ABOUT THIS EXERCISE: For this exercise, print all of the data exactly as given.

TASK DATA section start

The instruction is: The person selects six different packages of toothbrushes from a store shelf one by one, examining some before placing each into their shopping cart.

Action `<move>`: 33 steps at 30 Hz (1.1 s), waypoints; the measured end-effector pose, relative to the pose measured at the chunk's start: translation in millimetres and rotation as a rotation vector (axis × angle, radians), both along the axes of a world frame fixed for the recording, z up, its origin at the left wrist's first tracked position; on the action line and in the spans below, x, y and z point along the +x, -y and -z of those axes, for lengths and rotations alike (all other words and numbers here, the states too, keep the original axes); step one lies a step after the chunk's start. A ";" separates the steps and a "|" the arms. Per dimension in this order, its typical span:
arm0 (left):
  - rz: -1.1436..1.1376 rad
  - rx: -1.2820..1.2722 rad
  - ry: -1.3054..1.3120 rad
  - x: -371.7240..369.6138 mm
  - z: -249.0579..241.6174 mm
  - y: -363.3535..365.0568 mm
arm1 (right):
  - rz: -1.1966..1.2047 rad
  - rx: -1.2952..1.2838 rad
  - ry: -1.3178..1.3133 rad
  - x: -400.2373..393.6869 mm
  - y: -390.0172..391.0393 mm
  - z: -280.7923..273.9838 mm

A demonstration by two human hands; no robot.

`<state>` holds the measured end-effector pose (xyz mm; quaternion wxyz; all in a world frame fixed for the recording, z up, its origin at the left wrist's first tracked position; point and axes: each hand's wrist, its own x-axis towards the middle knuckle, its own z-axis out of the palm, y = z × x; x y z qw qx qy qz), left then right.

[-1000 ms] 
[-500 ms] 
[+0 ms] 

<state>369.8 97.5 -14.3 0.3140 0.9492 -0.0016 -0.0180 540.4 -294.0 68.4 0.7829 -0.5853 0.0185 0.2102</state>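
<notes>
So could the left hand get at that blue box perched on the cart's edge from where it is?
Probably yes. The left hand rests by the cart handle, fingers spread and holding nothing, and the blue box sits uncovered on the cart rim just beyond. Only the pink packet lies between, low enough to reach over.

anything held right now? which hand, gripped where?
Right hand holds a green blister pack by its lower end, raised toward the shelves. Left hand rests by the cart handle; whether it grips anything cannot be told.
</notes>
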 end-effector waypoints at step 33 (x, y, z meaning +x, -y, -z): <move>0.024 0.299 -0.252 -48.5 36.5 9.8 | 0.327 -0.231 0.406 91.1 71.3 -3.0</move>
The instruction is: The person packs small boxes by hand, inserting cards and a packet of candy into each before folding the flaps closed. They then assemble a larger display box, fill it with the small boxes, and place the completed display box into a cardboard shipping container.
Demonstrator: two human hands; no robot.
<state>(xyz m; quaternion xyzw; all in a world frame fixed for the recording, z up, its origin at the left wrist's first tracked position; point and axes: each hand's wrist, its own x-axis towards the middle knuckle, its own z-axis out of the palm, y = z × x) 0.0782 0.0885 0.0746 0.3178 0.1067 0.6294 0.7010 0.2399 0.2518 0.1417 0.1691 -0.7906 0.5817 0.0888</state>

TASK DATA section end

REPLY TO THE TASK:
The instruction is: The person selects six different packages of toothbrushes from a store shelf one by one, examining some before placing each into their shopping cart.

Action `<move>`: 33 steps at 30 Hz (1.1 s), waypoints; the measured end-effector pose, relative to the pose measured at the chunk's start: translation in millimetres and rotation as a rotation vector (axis × angle, radians), both along the axes of a world frame fixed for the recording, z up, its origin at the left wrist's first tracked position; on the action line and in the spans below, x, y and z point along the +x, -y and -z of those axes, for lengths and rotations alike (all other words and numbers here, the states too, keep the original axes); step one lies a step after the chunk's start. A ";" separates the steps and a "|" the arms. Per dimension in this order, its typical span:
arm0 (left):
  - rz: -1.1436..1.1376 rad
  - rx: -1.2820..1.2722 rad
  - ry: -1.3054..1.3120 rad
  - x: -371.7240..369.6138 mm
  - z: -249.0579..241.6174 mm
  - y: -363.3535..365.0568 mm
arm1 (right):
  - rz: -1.1966..1.2047 rad
  - rx: -1.2952..1.2838 rad
  - ry: -1.3178..1.3133 rad
  - x: -400.2373..393.6869 mm
  - y: -390.0172..391.0393 mm
  - z: -280.7923..273.9838 mm

A demonstration by two human hands; no robot.

`<state>` holds the measured end-effector pose (xyz mm; quaternion wxyz; all in a world frame fixed for the recording, z up, its origin at the left wrist's first tracked position; point and axes: each hand's wrist, its own x-axis towards the middle knuckle, its own z-axis out of the palm, y = z × x; x y z qw qx qy qz), left then right.

[-1000 ms] 
[-500 ms] 
[+0 ms] 

<state>369.8 97.5 -14.3 0.3140 0.9492 -0.0016 -0.0180 540.4 -294.0 68.4 0.7829 -0.5853 0.0185 0.2102</state>
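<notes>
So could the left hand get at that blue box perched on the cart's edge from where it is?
Probably yes. The left hand rests by the cart handle, fingers spread and holding nothing, and the blue box sits uncovered on the cart rim just beyond. Only the pink packet lies between, low enough to reach over.

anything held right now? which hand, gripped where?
Right hand holds a green blister pack by its lower end, raised toward the shelves. Left hand rests by the cart handle; whether it grips anything cannot be told.
</notes>
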 end-effector waypoints at step 33 (x, y, z meaning +x, -y, -z): <move>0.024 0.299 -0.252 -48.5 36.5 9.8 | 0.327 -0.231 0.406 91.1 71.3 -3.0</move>
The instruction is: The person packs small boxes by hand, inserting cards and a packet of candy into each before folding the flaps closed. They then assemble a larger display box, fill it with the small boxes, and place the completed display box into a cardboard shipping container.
Demonstrator: two human hands; no robot.
<state>(xyz m; quaternion xyzw; all in a world frame fixed for the recording, z up, its origin at the left wrist's first tracked position; point and axes: each hand's wrist, its own x-axis towards the middle knuckle, its own z-axis out of the palm, y = z × x) 0.0782 0.0885 0.0746 0.3178 0.1067 0.6294 0.7010 0.2399 0.2518 0.1417 0.1691 -0.7906 0.5817 0.0888</state>

What was requested is fully covered by this answer.